### Exercise goal
Transcribe exactly the span of lines that begins the records and ends with the line holding "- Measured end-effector", both boundary lines included.

### Entries provided
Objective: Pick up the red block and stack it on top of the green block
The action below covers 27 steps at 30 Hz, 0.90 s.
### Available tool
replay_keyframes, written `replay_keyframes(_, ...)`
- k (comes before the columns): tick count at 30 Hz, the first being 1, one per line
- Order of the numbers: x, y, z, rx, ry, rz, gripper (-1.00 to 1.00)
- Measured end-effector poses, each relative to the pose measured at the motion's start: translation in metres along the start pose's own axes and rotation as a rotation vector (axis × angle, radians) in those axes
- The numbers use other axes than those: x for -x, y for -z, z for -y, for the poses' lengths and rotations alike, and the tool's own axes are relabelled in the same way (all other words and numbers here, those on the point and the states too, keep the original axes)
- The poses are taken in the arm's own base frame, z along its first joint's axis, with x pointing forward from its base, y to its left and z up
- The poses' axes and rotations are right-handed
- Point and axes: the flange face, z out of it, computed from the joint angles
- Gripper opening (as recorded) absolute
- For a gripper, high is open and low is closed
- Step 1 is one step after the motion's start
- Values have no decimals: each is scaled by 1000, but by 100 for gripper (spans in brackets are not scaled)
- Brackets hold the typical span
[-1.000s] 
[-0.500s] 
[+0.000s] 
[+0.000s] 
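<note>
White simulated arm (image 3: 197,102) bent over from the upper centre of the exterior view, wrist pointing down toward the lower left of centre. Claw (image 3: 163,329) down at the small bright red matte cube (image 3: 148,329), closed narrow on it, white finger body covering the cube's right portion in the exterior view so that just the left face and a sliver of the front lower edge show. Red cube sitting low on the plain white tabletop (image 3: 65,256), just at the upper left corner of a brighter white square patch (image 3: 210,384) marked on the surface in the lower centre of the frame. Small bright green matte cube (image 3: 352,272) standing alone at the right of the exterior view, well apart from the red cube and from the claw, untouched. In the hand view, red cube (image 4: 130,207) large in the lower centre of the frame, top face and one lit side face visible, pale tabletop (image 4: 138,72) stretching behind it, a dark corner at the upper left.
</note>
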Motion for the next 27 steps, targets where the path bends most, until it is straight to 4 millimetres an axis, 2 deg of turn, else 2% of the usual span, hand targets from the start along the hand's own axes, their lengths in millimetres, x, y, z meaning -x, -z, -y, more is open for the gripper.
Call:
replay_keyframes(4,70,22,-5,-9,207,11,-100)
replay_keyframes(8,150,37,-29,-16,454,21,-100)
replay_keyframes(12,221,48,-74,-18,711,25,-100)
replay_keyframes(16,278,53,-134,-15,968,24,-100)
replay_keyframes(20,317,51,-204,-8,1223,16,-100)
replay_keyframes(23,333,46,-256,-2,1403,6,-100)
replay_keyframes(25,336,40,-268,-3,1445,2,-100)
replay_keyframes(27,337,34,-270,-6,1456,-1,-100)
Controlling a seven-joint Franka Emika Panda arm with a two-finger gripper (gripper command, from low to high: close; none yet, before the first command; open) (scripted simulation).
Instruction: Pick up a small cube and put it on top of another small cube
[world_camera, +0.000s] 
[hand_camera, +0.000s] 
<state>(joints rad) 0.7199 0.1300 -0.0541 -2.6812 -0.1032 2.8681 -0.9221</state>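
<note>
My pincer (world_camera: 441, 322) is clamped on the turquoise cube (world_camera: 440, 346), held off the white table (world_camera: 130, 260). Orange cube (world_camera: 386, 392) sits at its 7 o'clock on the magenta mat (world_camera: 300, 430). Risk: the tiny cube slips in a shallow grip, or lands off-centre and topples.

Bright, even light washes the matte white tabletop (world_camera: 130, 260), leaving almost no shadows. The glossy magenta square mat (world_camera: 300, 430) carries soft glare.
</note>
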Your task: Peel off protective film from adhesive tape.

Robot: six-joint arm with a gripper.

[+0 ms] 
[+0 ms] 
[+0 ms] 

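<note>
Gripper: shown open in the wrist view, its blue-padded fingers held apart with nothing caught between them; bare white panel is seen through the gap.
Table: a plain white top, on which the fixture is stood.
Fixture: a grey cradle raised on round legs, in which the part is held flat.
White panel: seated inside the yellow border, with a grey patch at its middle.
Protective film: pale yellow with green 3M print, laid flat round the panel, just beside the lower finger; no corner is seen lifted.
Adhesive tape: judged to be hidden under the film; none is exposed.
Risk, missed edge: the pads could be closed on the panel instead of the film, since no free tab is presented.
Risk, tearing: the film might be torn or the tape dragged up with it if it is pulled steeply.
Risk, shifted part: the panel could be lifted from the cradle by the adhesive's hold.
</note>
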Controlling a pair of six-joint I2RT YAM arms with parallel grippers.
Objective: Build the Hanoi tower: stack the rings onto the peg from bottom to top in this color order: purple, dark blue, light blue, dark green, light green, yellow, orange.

### Output for this task
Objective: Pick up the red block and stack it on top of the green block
The action below covers 27 steps at 30 Hz, 0.90 s.
### Available tool
replay_keyframes, written `replay_keyframes(_, ...)`
- k (comes before the columns): tick count at 30 Hz, the first being 1, one per line
- Order of the numbers: x, y, z, rx, ry, rz, gripper (-1.00 to 1.00)
- Measured end-effector poses, each relative to the pose measured at the motion's start: translation in metres along the start pose's own axes and rotation as a rotation vector (axis × angle, radians) in those axes

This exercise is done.